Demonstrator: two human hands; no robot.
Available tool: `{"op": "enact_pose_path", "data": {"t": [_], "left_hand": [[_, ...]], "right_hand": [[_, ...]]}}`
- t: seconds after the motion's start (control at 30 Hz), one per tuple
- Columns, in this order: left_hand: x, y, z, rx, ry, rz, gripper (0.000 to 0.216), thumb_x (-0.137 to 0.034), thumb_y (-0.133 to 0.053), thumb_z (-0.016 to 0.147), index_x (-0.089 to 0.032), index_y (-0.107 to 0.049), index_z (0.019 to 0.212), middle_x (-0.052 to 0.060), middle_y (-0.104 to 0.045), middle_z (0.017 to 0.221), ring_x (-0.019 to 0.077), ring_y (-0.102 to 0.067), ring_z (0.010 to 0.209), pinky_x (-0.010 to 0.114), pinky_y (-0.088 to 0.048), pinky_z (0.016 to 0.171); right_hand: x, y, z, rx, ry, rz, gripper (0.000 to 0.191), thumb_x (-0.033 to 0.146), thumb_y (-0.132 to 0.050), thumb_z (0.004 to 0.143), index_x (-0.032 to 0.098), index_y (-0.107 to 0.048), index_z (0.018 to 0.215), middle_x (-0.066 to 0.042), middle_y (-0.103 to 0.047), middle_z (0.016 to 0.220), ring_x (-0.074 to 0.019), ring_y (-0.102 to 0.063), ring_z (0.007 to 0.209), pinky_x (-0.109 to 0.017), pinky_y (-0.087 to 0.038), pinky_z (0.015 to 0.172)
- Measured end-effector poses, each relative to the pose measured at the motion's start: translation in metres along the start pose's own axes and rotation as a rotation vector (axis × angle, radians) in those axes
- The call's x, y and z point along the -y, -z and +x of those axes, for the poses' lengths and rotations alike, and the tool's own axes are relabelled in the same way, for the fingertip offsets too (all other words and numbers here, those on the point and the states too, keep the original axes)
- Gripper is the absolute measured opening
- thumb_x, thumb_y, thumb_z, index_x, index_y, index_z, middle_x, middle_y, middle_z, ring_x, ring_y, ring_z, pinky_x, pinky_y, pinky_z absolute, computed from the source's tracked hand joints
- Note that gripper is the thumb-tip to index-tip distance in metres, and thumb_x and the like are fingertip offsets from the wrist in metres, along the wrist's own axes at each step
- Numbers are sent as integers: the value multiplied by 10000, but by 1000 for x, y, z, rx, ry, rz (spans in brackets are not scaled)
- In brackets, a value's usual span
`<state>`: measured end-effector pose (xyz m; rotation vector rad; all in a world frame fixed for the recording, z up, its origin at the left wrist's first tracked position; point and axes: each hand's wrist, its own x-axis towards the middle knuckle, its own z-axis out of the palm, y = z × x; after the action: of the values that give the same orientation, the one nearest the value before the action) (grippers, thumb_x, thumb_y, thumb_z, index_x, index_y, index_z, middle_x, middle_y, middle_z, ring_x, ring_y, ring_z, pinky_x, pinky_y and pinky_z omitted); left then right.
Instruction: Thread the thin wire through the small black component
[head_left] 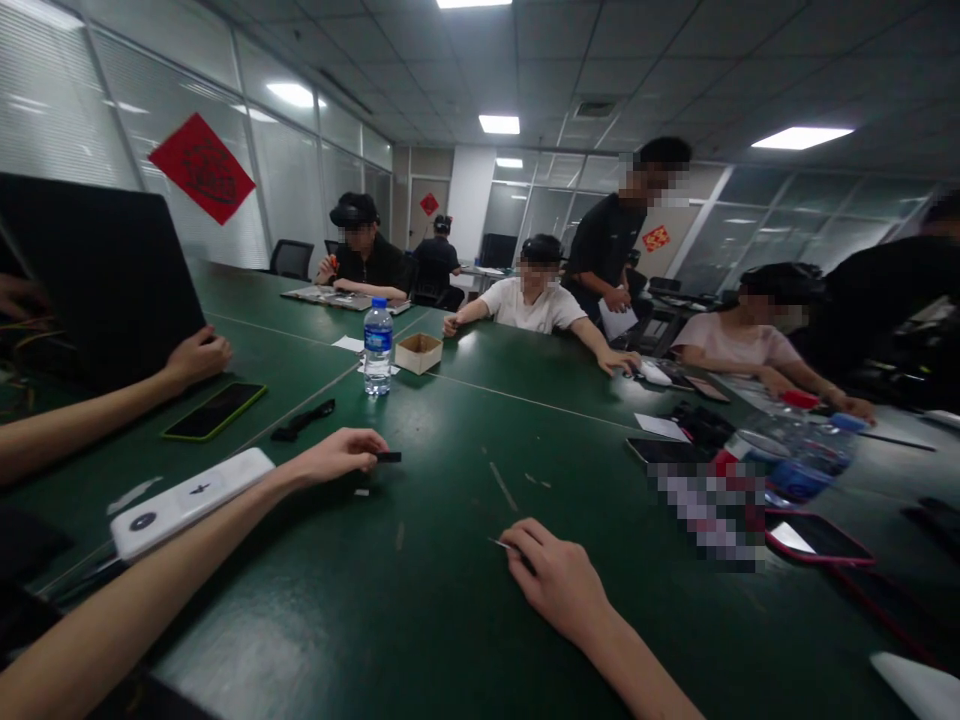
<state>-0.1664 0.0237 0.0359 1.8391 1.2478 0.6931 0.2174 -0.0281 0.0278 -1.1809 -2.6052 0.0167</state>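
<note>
My left hand (339, 455) rests on the green table (450, 600) with its fingers pinched on a small flat black piece (388, 457). My right hand (555, 575) lies nearer me, fingers curled round a thin pale sliver (501, 544) that pokes out to the left. A tiny white scrap (362, 492) lies on the table just below the left hand.
A white power bank (187, 500) lies by my left forearm. A phone in a green case (215, 411), a black strap (304, 420), a water bottle (377, 347) and a small cardboard box (418, 352) lie farther off. Another person's hand (196, 357) grips a dark panel at left. Several people sit around the table; bottles and phones (814, 538) crowd the right.
</note>
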Motion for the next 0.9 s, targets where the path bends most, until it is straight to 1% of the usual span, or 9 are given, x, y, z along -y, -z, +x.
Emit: {"op": "enact_pose_path", "data": {"t": [0.07,0.17,0.33,0.5,0.63,0.77,0.9], "left_hand": [[-15,-10,-2,27,-13,-118,326,-305,-541,773,-174,-619,1061,42,-646,982,179,-596,834,287,-468,750],[-31,-22,-6,64,-21,-207,309,-317,-573,784,-175,-620,1055,43,-644,952,166,-591,808,296,-464,763],[-44,-34,-10,105,-56,-282,280,-329,-589,796,-173,-628,1025,30,-640,873,155,-585,771,299,-457,745],[-50,-42,-11,131,-37,-347,263,-313,-602,774,-167,-632,991,23,-640,865,156,-581,762,303,-458,743],[-49,-53,-11,169,-43,-413,237,-256,-578,763,-167,-624,977,19,-633,881,148,-574,764,297,-456,747],[-44,-74,-8,217,-20,-422,240,-227,-544,744,-171,-612,967,18,-621,887,146,-573,750,287,-464,718],[-43,-98,5,246,-4,-412,244,-221,-544,730,-162,-609,958,9,-618,833,138,-574,698,270,-457,681]], "right_hand": [[0,1,0,-6,4,-1,221,203,-431,896,226,-607,1029,-16,-609,1024,-99,-596,710,-218,-497,619],[1,2,0,-12,8,14,216,194,-437,894,220,-610,1019,-14,-611,1021,-89,-593,702,-204,-492,611],[3,4,1,-7,5,28,217,186,-434,893,219,-613,1011,-18,-612,1012,-94,-592,704,-208,-493,603],[1,3,1,-20,17,55,218,207,-433,896,226,-615,1014,-25,-616,1010,-96,-591,692,-212,-490,591],[2,3,0,-16,3,57,217,208,-434,894,224,-616,1011,-24,-615,1015,-94,-594,699,-212,-481,606],[3,3,-3,-1,-11,2,206,201,-464,871,235,-612,1011,-13,-619,989,-103,-601,731,-209,-457,622],[3,1,-6,-40,4,6,201,232,-472,883,243,-593,1043,-4,-623,972,-104,-599,740,-201,-434,616]]}}
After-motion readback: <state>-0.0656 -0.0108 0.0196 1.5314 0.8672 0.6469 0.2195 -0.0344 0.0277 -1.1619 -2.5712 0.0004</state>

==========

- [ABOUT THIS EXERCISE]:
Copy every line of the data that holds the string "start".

- [TASK RESPONSE]:
- t: seconds after the motion's start (control at 30 Hz), one per tuple
- Measured end-effector poses, each relative to the pose measured at the motion's start: translation in metres along the start pose's own axes and rotation as a rotation vector (axis × angle, radians) in those axes

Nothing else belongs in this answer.